Alright, well how about this? When something does pop into mind I’ll make a note of it and come back to this idea but for now I just won’t worry about it.
And thus, the very idea of writing a blog gets backlogged so far into our own heads that, even when an idea emerges which would work perfectly for a blog, you’ve completely forgotten about the very concept of starting one and therefore it disappears into the aether.
3. Reading other blogs and hearing about people that you may know starting their own blogs and remembering why you liked the idea in the first place.
Now there is a strong chance that my experience may not match up with yours in this case but recently I’ve become aware of friends and family close to me doing a brilliant job in blogging whether they have been doing it for some time now or just starting out. For instance, my younger sister has just begun her own food blog on eating happily and healthily which includes various recipes alongside recommended workouts. She’s having a lot of fun writing this and tracking her progress after each new entry (obligatory plug for her frustratingly impressive site: http://happynhealthy.co.uk/ )
From this, I have been reminded why I was attracted to the idea of writing a blog in the first place and have since been musing on what I would focus on if I too were to start a blog.
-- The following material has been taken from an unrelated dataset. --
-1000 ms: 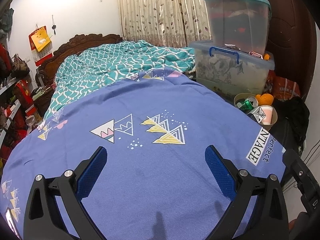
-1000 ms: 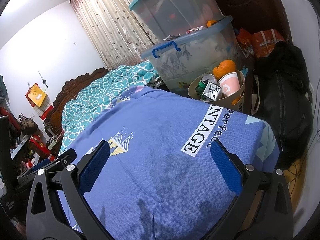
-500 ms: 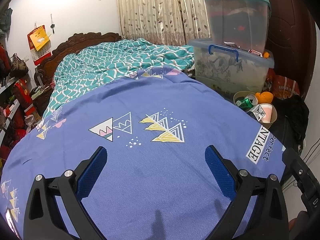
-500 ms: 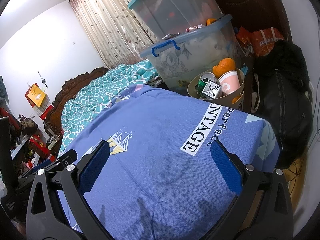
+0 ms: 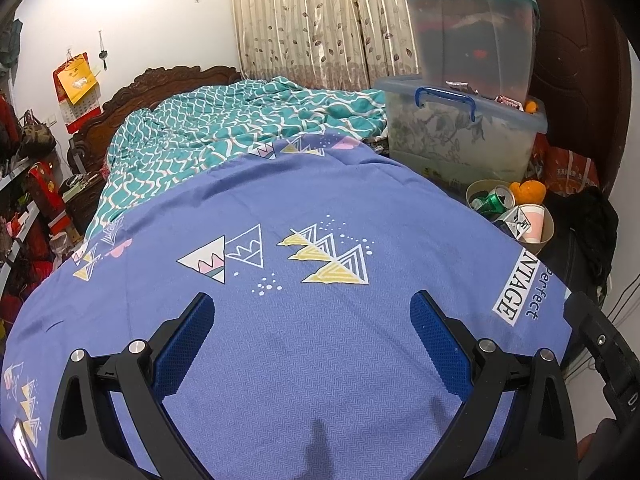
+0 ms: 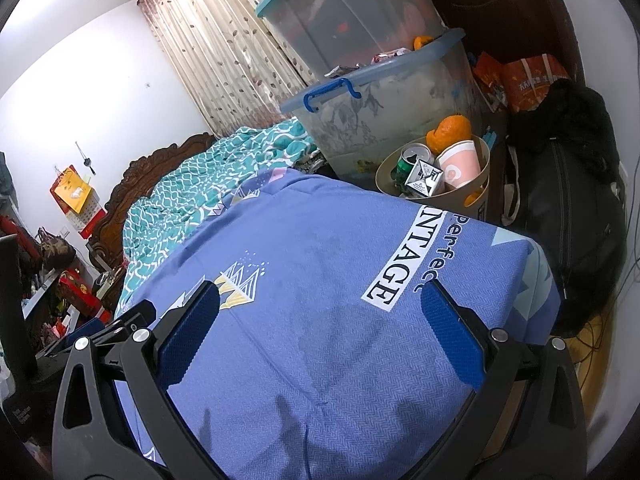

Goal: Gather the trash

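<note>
A tan round bin (image 6: 478, 196) (image 5: 545, 238) stands on the floor past the bed's right edge. It holds a green can (image 6: 409, 162) (image 5: 493, 203), a pink paper cup (image 6: 460, 166) (image 5: 532, 222), a black-and-white carton (image 6: 425, 178) (image 5: 516, 223) and orange peel (image 6: 448, 130) (image 5: 530, 190). My left gripper (image 5: 312, 332) is open above the blue bedsheet (image 5: 320, 280), with nothing between its blue pads. My right gripper (image 6: 320, 320) is open too, empty, over the sheet near the printed word "VINTAGE" (image 6: 394, 278). The bin lies ahead and to the right of both.
Two stacked clear storage boxes (image 6: 384, 92) (image 5: 464, 128) stand behind the bin. A black bag (image 6: 568, 216) and orange packets (image 6: 528, 80) lie at the right. A teal quilt (image 5: 240, 128) covers the bed's far half. Cluttered shelves (image 5: 24, 208) line the left wall.
Both views have shifted only slightly; the right wrist view has crept a little toward the bin. Both grippers stay open and empty.
</note>
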The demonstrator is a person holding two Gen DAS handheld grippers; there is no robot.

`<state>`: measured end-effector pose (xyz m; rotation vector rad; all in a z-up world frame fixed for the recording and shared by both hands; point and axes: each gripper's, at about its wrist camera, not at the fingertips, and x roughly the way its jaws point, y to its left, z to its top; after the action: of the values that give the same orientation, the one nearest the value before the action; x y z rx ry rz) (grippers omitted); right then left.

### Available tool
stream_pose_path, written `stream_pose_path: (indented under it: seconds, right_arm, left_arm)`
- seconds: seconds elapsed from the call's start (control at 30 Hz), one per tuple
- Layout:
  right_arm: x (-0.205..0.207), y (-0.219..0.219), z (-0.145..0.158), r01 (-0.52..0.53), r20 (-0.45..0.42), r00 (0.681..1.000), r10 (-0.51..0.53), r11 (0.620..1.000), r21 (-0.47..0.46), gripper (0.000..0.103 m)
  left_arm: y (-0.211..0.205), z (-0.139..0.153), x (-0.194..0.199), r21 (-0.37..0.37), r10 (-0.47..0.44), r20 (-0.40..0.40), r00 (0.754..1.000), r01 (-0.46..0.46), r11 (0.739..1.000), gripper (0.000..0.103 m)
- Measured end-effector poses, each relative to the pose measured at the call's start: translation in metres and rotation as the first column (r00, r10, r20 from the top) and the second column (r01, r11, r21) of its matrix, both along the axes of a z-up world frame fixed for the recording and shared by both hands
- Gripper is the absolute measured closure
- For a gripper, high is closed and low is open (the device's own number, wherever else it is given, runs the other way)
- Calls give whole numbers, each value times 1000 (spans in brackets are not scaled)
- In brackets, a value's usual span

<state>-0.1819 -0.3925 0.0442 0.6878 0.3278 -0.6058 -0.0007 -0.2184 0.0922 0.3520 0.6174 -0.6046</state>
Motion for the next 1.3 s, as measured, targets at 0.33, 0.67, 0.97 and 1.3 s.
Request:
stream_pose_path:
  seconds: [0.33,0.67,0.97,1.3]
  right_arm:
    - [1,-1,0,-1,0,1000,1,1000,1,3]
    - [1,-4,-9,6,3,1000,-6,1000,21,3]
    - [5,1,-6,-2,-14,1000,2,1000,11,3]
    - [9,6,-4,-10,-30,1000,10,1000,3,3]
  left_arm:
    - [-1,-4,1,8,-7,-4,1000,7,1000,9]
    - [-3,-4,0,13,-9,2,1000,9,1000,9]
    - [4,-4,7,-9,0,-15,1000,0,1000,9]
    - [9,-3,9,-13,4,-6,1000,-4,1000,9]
4. Finding something to write about.
This is the step I have somewhat cheated my way around as you may have already realised. While I know friends writing blogs on food, travel, books or film, I have instead collated a list of things that I am deeply curious about and therefore wish to explore in my writing almost as a means of processing them. However, these ‘things’ must also be engaging to other people or, in other words, you my dear reader. And this is where I hope that each entry would be interesting enough to a specific readership to captivate a group of people rather than the tapestry of the blog as a whole.
Now this may be different as you may stumble across one thing that you wish to explore over a longer period of time such as a weekly analysis of Love Island or a monthly update on how your new jade plant is doing. Perhaps my choice in planning to write about such a broad variety of things demonstrates a kind of indecisiveness or ‘master of none’ sentimentality yet is something I believe can work for me and is therefore an idea I became very attached to very quickly.
5. Believing no one will find this interesting.
However, this belief can be quickly undermined by a similar sensation presented in point 2, the question: Why me?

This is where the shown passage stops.